Rayner did not stand for the Labour leadership in the 2020 leadership election, and supported Rebecca Long-Bailey, who came second to Keir Starmer. However, Rayner stood for the deputy leadership in the 2020 deputy leadership election. She achieved sufficient support from affiliates to qualify for the final ballot on 20 January, at which point she also had the greatest number of nominations from CLPs. The results were announced on 4 April 2020, with Rayner announced as the winner and becoming deputy leader, succeeding Tom Watson.

In the days following, she was appointed Deputy Leader of the Opposition, Shadow First Secretary of State and Chair of the Labour Party.

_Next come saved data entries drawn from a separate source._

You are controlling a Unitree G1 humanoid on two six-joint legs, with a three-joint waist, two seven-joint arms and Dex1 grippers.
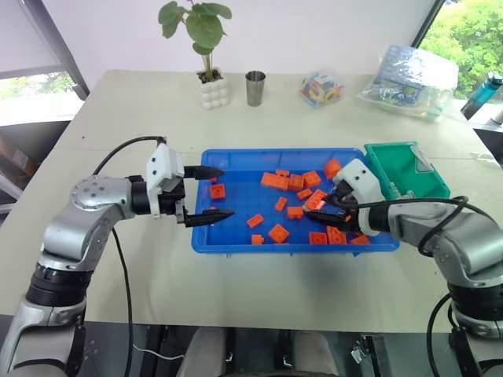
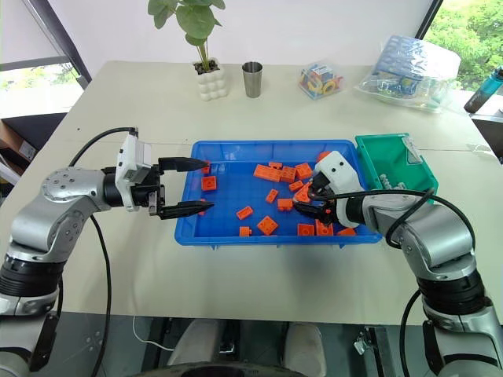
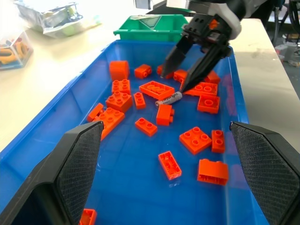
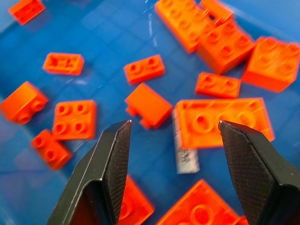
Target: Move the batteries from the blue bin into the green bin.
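Wide shallow bright-blue plastic bin sits mid-table on the pale table, its floor scattered with orange toy building bricks, thickest toward the end next to the small deep green plastic bin. Green bin stands just beside the blue bin, touching or nearly touching its rim; a few small grey items lie inside it near the wall facing the blue bin, too small to identify. One small silver-grey cylindrical battery lies flat on the blue bin's floor among the bricks, in the half nearer the green bin, tucked against a flat orange plate and beside a small brick. Right tool is inside the blue bin, angled down, jaws parted with nothing between them; its two black fingertips are poised just above the battery, one tip close to the battery's end, contact not confirmed. From the right wrist, the battery lies between the two spread fingers. Left tool hovers at the blue bin's far end from the green bin, over the rim, pointing across the bin, jaws wide apart and empty. Beyond the blue bin: a white bubble-shaped pot with a green plant, a metal cup, a clear box of coloured pieces, and a clear plastic bag.
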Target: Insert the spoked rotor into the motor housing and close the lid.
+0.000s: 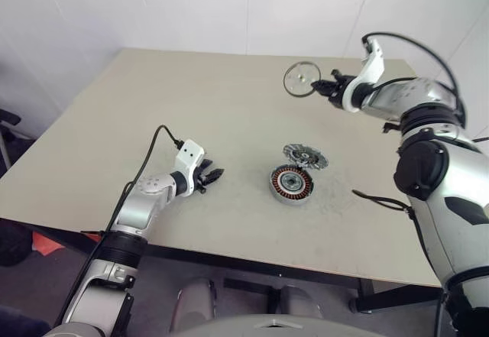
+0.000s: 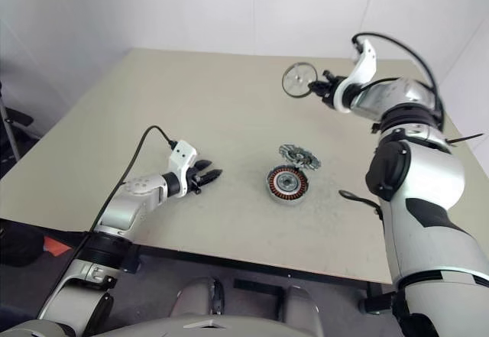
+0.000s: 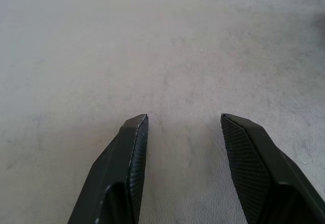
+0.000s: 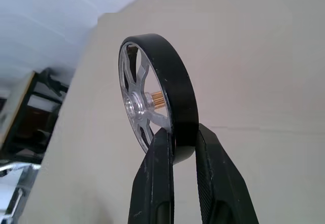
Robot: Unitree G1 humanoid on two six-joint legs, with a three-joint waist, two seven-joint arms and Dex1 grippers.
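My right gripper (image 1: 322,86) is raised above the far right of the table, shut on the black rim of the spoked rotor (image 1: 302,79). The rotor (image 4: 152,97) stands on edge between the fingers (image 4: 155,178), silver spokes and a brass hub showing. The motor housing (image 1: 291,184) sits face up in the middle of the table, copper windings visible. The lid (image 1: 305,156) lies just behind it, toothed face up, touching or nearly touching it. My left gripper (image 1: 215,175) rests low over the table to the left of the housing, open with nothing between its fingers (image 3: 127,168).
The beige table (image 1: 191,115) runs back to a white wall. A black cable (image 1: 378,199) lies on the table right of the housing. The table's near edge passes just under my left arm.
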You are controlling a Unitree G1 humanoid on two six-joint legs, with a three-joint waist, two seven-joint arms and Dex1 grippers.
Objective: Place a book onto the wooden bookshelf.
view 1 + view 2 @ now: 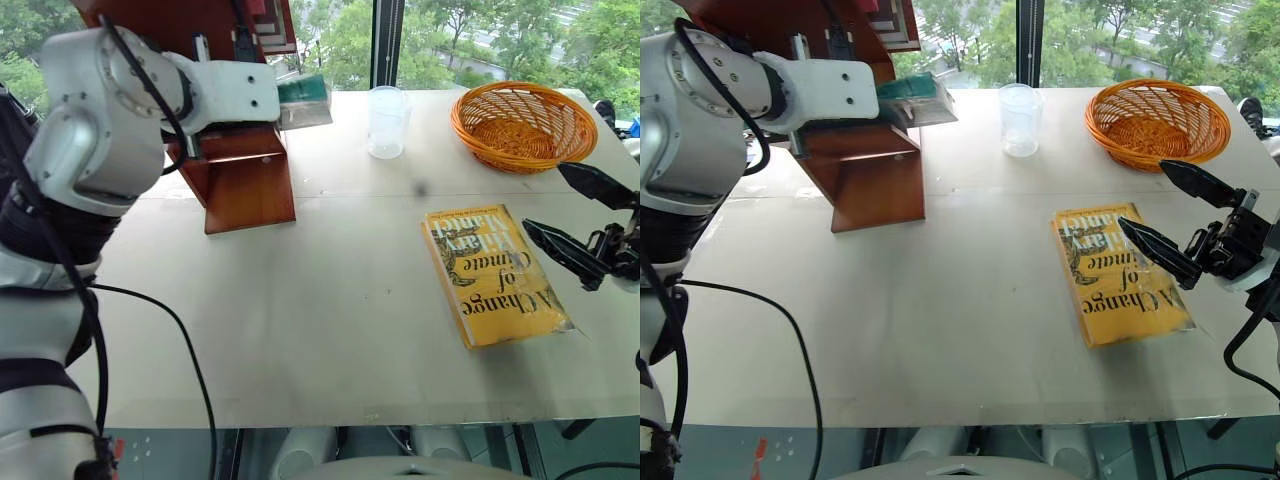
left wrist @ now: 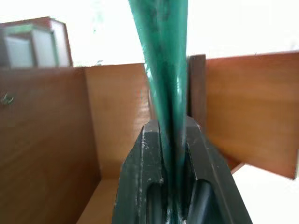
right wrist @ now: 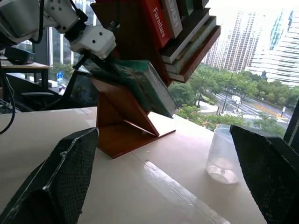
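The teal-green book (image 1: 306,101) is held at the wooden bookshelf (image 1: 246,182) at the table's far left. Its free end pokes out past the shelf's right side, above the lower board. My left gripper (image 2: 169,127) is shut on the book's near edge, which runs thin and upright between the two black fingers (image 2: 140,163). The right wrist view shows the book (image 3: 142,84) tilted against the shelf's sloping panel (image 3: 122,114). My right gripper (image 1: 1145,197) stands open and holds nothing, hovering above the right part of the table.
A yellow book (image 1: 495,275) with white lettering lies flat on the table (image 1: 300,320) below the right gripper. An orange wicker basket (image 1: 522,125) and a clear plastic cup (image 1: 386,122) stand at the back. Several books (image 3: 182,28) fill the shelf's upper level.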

Rayner was appointed to the Privy Council on 12 February 2021. On 9 April 2020, the Labour Party announced that Rayner would deputise for Starmer opposite Dominic Raab during Prime Minister's Questions. She deputised opposite Raab during Boris Johnson and Rishi Sunak's premierships, and also deputised opposite Oliver Dowden during the Sunak premiership.

Rayner was removed from her roles as the Labour Party's chair and national campaign coordinator in a reshuffle by Starmer on 8 May 2021, following the 2021 local elections. She was subsequently appointed Shadow Chancellor of the Duchy of Lancaster and Shadow Secretary of State for the Future of Work.

On 4 September 2023, Starmer appointed Rayner as shadow levelling up secretary, and shadow deputy prime minister. Rayner's strong support base and potential as a future leader led to the New Statesman ranking her as the eighth most powerful person in British left-wing politics for 2023.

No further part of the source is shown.